■ **What this task involves**
Scan the records below. Report the number of lines containing the word "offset", and nothing more.

+ + +

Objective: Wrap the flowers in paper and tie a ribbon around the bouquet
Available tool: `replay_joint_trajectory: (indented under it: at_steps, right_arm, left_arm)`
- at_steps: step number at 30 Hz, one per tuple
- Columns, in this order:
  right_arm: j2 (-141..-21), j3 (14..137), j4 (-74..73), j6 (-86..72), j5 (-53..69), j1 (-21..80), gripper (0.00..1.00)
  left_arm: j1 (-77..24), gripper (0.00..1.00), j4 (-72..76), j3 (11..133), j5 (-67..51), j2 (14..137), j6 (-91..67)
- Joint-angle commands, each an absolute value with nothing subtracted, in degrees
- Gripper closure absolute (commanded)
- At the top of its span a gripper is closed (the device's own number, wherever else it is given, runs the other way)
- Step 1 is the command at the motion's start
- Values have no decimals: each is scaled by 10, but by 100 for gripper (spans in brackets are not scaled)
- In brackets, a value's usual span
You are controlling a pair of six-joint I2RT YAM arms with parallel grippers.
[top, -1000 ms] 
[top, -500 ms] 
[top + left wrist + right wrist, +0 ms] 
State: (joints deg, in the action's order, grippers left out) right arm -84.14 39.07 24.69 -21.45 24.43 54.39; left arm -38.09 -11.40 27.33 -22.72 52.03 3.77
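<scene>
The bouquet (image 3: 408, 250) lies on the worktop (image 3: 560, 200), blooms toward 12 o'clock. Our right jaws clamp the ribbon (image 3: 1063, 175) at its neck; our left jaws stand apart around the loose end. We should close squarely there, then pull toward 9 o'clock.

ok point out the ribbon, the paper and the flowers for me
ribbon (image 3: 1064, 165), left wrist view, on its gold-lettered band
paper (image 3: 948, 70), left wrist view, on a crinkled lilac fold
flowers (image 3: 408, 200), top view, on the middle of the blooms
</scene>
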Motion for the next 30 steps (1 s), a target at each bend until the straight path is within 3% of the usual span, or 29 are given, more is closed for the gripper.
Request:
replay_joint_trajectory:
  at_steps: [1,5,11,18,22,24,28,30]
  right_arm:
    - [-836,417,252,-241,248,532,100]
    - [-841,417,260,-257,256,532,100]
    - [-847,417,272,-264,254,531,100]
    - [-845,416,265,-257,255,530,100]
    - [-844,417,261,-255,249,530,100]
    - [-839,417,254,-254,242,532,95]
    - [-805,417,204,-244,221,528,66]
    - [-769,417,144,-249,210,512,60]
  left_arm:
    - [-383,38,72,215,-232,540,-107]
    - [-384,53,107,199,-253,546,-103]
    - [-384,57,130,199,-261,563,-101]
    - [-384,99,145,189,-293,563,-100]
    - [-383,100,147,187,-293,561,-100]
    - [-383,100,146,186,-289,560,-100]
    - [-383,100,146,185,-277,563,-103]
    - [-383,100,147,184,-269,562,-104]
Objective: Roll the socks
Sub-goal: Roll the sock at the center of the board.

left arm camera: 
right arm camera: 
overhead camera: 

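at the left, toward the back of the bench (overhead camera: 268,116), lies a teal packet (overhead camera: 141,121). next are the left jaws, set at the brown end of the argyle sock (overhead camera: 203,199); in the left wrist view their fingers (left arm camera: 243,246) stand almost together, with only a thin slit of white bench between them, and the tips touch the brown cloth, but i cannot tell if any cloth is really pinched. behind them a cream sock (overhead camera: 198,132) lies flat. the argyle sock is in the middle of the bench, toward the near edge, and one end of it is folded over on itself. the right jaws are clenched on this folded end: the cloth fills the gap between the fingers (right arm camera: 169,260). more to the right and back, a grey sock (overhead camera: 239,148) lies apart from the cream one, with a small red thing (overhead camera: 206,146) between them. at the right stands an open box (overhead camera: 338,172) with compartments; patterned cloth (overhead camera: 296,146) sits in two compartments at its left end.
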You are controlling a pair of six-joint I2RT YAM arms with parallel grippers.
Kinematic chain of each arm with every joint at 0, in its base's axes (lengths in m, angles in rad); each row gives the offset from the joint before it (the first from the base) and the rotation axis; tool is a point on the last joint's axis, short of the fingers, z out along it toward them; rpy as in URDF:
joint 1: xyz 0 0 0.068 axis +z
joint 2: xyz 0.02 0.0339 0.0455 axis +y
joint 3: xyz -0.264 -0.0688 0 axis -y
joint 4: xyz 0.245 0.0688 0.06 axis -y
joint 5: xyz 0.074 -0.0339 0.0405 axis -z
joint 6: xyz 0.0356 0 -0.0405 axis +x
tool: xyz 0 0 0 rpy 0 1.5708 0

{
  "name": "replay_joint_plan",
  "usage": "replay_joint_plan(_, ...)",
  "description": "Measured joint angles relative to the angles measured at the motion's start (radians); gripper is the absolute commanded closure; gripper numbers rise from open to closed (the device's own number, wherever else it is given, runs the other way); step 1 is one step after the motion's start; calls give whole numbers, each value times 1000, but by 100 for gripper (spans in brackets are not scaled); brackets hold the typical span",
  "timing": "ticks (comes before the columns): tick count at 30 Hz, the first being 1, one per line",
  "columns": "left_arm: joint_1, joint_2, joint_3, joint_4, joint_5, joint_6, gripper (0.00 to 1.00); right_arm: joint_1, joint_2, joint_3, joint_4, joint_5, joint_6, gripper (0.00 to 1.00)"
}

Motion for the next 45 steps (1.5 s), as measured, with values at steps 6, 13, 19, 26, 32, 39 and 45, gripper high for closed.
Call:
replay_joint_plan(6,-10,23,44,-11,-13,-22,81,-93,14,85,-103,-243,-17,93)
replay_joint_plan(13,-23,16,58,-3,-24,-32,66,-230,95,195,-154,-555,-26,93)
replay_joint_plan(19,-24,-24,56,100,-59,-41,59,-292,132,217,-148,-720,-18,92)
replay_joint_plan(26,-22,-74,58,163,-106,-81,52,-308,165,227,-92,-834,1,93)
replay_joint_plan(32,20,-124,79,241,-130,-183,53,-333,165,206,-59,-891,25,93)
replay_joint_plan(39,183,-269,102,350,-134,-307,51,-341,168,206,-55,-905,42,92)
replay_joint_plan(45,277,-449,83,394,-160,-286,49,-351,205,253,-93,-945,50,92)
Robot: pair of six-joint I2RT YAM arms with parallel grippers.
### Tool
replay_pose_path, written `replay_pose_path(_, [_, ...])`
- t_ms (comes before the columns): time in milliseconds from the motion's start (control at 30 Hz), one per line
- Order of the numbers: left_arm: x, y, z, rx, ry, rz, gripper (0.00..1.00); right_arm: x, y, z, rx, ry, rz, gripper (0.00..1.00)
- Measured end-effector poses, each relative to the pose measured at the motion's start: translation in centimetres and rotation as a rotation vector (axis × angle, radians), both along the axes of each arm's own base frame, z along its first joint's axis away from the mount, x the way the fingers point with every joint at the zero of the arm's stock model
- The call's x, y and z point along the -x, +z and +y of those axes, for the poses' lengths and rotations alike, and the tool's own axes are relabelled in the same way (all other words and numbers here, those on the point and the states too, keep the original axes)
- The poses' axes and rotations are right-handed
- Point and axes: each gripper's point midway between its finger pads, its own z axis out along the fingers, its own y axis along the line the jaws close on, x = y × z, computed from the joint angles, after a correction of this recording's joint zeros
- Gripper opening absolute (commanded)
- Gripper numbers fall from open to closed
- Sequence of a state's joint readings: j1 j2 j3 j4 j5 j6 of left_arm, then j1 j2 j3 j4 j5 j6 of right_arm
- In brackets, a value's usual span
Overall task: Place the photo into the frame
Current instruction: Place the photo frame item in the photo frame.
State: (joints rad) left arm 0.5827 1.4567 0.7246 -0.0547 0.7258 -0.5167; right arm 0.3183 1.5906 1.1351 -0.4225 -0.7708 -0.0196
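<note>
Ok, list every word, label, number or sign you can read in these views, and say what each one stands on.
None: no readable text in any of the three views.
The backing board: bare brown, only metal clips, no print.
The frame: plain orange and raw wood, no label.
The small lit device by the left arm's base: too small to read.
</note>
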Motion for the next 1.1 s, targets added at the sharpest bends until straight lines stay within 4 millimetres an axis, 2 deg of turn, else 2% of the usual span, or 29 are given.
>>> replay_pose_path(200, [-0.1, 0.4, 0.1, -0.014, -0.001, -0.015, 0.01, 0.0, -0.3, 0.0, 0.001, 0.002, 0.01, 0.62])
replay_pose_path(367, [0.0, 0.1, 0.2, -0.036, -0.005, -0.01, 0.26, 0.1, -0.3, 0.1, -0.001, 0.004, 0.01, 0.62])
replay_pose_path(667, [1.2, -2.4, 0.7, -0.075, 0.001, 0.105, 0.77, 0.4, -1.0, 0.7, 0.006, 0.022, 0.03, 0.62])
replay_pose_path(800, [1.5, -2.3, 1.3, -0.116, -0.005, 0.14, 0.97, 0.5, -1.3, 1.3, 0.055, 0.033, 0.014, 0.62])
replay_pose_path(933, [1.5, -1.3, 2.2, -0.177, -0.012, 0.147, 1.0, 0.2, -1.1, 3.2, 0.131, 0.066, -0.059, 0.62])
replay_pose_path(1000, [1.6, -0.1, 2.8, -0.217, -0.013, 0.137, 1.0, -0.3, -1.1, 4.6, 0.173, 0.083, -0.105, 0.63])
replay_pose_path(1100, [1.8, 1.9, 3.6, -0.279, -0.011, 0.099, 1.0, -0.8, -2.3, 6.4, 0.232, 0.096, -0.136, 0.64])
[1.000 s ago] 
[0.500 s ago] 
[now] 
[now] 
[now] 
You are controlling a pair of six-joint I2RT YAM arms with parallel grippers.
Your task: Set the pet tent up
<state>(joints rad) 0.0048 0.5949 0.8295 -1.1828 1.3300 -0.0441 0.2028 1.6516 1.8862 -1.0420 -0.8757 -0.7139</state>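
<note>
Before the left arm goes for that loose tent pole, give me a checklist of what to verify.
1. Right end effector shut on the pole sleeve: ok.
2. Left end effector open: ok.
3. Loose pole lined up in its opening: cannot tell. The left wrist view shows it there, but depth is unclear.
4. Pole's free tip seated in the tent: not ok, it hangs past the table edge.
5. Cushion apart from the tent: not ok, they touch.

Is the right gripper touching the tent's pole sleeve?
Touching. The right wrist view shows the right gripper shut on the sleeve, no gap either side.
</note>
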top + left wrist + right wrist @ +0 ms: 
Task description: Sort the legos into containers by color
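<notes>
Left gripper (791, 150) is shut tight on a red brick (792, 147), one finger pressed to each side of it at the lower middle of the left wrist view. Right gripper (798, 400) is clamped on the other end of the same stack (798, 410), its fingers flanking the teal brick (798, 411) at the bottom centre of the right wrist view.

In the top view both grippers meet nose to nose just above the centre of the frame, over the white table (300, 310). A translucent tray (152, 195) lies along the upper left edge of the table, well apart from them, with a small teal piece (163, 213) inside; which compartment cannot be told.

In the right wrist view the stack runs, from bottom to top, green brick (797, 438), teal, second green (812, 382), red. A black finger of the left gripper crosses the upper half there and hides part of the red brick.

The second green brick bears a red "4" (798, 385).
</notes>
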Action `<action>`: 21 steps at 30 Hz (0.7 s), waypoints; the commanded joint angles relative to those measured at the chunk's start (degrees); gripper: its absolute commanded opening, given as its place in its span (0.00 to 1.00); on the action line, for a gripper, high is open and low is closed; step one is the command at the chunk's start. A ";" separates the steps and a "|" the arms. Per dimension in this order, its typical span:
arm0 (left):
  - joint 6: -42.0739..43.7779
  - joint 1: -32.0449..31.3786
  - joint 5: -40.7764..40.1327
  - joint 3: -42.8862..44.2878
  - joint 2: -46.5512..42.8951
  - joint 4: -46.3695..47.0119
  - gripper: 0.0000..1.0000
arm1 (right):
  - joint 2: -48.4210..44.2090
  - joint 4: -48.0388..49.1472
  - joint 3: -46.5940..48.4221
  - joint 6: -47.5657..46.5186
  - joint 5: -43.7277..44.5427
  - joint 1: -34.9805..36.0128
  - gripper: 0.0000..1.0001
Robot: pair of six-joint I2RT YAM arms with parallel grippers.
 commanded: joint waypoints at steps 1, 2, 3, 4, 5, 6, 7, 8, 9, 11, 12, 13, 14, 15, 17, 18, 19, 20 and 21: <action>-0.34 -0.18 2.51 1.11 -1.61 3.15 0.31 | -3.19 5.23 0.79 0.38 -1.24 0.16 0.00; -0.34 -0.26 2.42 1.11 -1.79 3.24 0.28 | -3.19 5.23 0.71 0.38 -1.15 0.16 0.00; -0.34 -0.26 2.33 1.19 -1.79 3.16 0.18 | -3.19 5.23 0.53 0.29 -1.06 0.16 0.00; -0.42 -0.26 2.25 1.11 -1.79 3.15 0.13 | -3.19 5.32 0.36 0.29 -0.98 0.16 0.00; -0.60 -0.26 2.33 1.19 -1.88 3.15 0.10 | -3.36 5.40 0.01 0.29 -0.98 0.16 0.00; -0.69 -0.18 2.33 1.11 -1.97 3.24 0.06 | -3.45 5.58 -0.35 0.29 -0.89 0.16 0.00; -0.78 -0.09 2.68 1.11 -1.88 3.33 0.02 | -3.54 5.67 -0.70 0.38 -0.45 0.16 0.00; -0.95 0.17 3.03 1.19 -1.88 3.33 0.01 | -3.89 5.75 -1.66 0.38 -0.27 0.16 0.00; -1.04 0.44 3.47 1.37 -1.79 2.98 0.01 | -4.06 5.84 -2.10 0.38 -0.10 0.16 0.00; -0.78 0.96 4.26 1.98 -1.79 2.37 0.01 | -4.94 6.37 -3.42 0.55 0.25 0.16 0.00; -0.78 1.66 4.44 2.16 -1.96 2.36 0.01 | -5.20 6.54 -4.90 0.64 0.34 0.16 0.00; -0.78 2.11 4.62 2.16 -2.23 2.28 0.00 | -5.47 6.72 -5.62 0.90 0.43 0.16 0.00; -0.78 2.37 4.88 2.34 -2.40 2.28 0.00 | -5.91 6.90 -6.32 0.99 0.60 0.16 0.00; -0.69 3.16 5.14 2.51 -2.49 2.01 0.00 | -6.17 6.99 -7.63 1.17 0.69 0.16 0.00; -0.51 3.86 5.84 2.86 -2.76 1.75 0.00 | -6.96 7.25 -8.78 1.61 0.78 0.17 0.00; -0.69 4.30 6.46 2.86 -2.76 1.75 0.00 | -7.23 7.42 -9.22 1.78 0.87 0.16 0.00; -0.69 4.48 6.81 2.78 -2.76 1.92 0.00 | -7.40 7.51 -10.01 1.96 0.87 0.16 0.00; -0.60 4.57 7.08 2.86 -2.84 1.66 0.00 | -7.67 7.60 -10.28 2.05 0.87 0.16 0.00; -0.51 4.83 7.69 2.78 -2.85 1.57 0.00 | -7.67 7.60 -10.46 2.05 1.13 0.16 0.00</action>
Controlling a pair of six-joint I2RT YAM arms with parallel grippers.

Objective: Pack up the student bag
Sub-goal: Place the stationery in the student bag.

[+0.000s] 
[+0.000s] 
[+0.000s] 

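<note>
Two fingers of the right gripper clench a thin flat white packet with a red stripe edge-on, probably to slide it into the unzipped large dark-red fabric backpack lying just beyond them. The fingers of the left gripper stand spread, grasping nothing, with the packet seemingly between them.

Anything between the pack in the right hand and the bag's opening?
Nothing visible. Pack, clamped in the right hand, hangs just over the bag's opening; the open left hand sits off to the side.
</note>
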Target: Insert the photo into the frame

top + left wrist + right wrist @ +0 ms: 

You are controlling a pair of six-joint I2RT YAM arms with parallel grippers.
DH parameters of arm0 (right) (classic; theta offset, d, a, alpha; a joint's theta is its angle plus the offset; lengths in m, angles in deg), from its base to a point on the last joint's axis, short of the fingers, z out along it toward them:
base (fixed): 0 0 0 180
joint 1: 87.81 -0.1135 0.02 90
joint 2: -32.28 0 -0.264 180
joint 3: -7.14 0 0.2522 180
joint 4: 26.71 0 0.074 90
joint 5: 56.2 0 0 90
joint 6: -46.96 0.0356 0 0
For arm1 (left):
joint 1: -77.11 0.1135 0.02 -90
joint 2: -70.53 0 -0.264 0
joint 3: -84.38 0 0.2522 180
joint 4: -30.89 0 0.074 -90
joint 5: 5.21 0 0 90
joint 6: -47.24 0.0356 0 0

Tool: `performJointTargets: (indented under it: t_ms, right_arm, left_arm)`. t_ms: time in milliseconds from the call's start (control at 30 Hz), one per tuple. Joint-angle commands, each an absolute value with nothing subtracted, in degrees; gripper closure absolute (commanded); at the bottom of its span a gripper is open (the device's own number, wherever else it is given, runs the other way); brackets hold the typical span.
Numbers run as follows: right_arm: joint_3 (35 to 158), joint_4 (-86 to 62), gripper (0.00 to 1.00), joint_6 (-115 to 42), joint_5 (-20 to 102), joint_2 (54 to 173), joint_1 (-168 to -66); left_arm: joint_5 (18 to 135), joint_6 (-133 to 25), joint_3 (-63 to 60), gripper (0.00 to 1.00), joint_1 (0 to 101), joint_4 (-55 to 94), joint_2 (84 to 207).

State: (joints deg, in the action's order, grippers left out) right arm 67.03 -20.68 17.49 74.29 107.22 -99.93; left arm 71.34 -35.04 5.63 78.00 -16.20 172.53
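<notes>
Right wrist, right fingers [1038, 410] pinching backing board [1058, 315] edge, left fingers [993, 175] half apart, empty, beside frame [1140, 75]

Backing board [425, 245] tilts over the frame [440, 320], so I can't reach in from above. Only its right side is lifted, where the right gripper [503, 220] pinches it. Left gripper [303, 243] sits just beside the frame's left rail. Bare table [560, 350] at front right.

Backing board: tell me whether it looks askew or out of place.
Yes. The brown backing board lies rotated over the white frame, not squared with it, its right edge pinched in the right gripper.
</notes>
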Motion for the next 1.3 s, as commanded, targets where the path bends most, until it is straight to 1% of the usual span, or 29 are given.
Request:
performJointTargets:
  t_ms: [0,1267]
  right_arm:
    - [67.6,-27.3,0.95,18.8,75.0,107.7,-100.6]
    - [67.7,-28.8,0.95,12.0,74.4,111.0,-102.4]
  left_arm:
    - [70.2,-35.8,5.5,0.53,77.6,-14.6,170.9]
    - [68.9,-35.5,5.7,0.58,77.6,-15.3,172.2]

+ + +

■ **Task result**
2